### The problem
Your task is to restate word for word the lines in the material below, from the one with "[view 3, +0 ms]" up to and including the one with "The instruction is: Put". Do not carry over the pictures.

### Available data
───

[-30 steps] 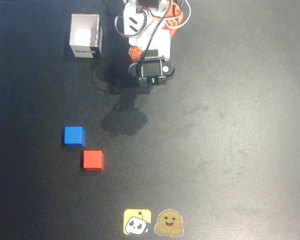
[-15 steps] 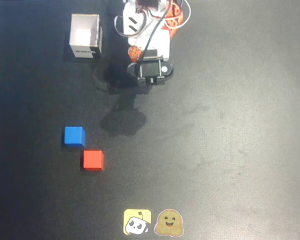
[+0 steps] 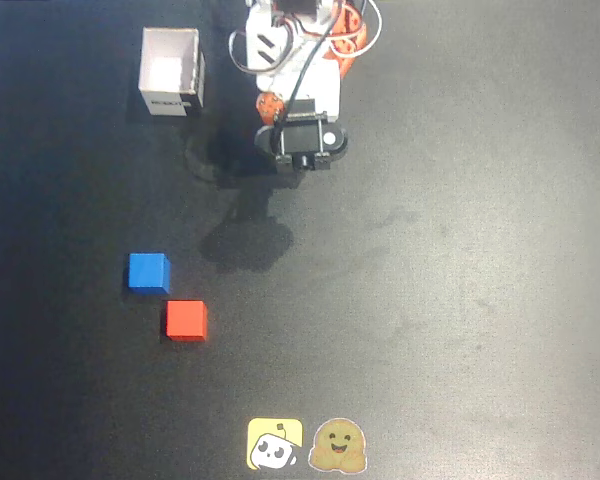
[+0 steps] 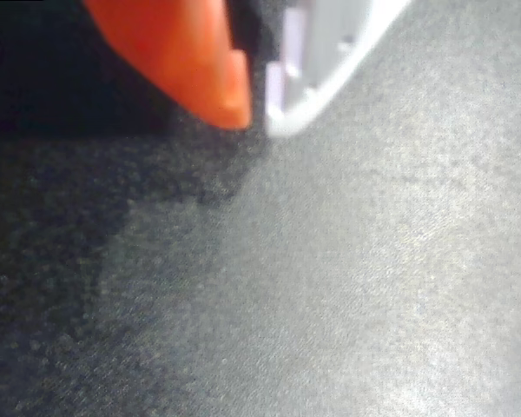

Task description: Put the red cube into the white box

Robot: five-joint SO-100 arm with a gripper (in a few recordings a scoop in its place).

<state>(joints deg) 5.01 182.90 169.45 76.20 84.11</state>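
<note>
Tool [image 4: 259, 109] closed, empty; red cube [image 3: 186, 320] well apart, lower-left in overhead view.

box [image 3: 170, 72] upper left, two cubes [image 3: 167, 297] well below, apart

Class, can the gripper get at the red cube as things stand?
Probably yes: the red cube lies uncovered on the mat, the blue cube beside it, with open mat between it and the gripper.
</note>
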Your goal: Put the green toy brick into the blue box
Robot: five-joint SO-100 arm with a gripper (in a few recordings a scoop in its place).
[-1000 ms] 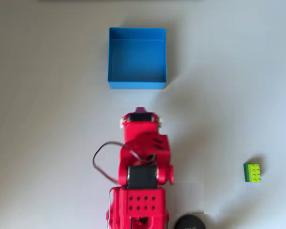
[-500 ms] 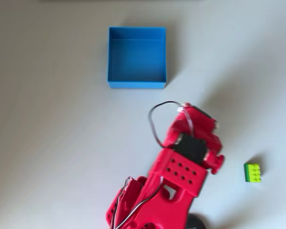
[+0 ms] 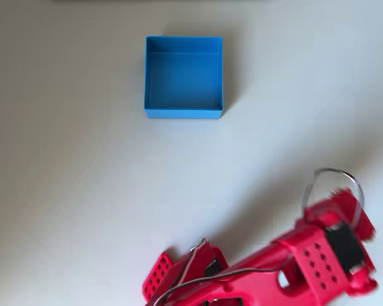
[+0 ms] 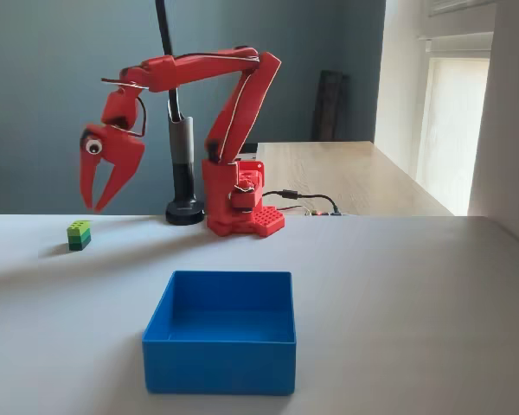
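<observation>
Blue box sits empty on the table.
Red claw hangs spread above the green toy brick, not touching it.

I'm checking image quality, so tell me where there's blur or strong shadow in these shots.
Overhead view: the red arm is smeared, the blue box slightly soft. Fixed view: sharp, window light from the right, the green toy brick casting a shadow leftward, open gripper crisp.
</observation>
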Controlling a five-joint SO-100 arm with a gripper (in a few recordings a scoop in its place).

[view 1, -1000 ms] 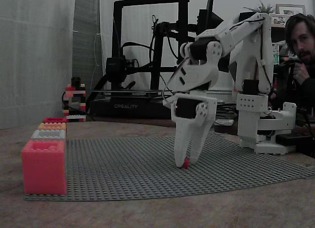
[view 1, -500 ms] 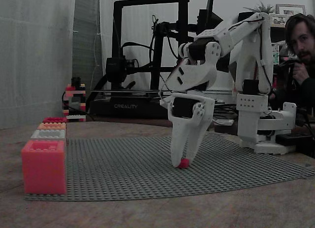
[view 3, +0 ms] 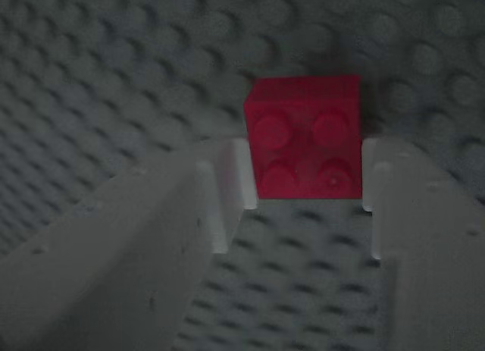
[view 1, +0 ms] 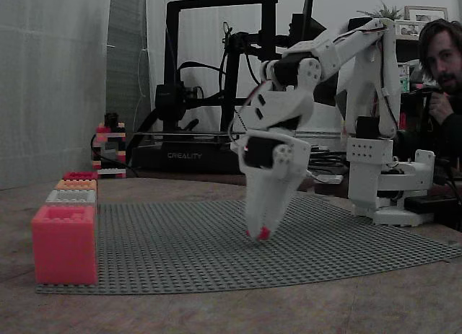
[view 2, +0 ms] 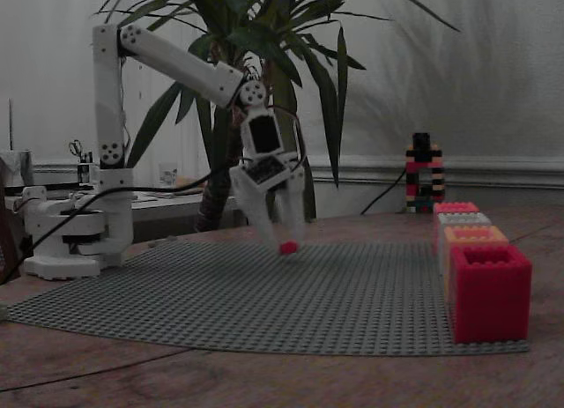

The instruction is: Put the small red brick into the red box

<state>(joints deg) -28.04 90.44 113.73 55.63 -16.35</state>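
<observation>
Wrist view puts the small red brick [view 3: 305,137] between my gripper's [view 3: 305,177] two fingertips, clamped studs-up, just above the grey studded baseplate [view 3: 114,78].

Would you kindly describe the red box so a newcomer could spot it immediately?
On the grey baseplate, a row of four boxes lines one edge. The red box is the end one, nearest the camera in a fixed view, deep crimson; its neighbour is orange.

The white arm reaches out from its base and bends down at the wrist; the gripper [view 1: 257,231] points downward, its fingers [view 3: 227,186] clamped on the small red brick [view 3: 305,137].
</observation>
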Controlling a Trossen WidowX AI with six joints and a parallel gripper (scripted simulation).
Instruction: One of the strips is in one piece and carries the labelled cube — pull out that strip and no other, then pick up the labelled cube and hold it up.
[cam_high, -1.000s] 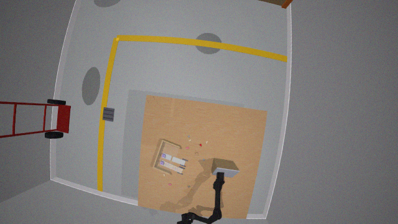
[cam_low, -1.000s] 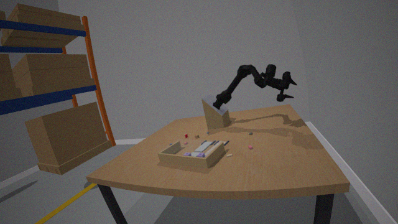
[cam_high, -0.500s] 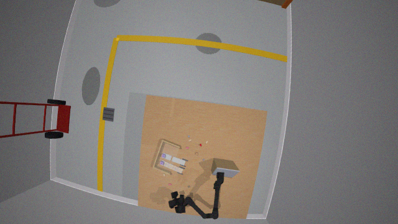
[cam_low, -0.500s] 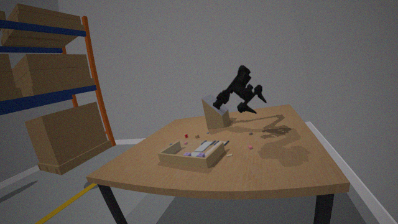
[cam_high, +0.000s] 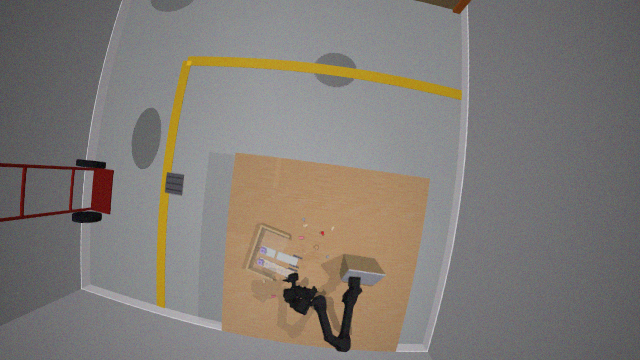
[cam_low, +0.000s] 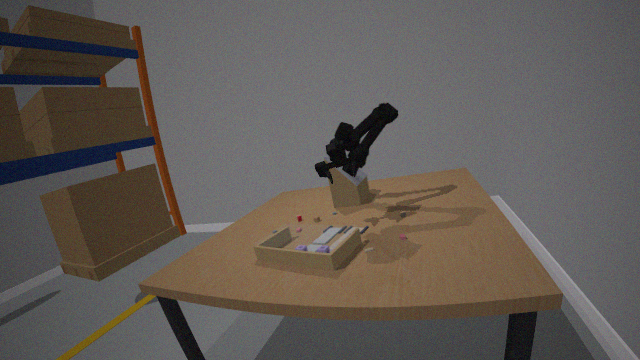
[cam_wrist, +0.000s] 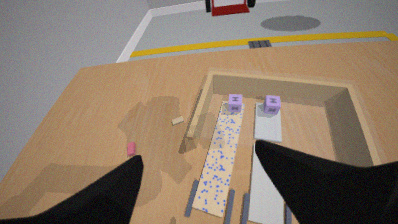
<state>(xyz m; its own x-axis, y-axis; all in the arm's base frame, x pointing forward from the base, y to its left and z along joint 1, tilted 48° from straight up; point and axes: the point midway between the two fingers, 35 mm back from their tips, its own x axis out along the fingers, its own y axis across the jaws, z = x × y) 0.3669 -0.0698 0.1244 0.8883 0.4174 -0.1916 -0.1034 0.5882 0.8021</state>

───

### Expected output
[view 3, +0 ms] 
[view 1, +0 ms] 
[view 2, +0 ms] 

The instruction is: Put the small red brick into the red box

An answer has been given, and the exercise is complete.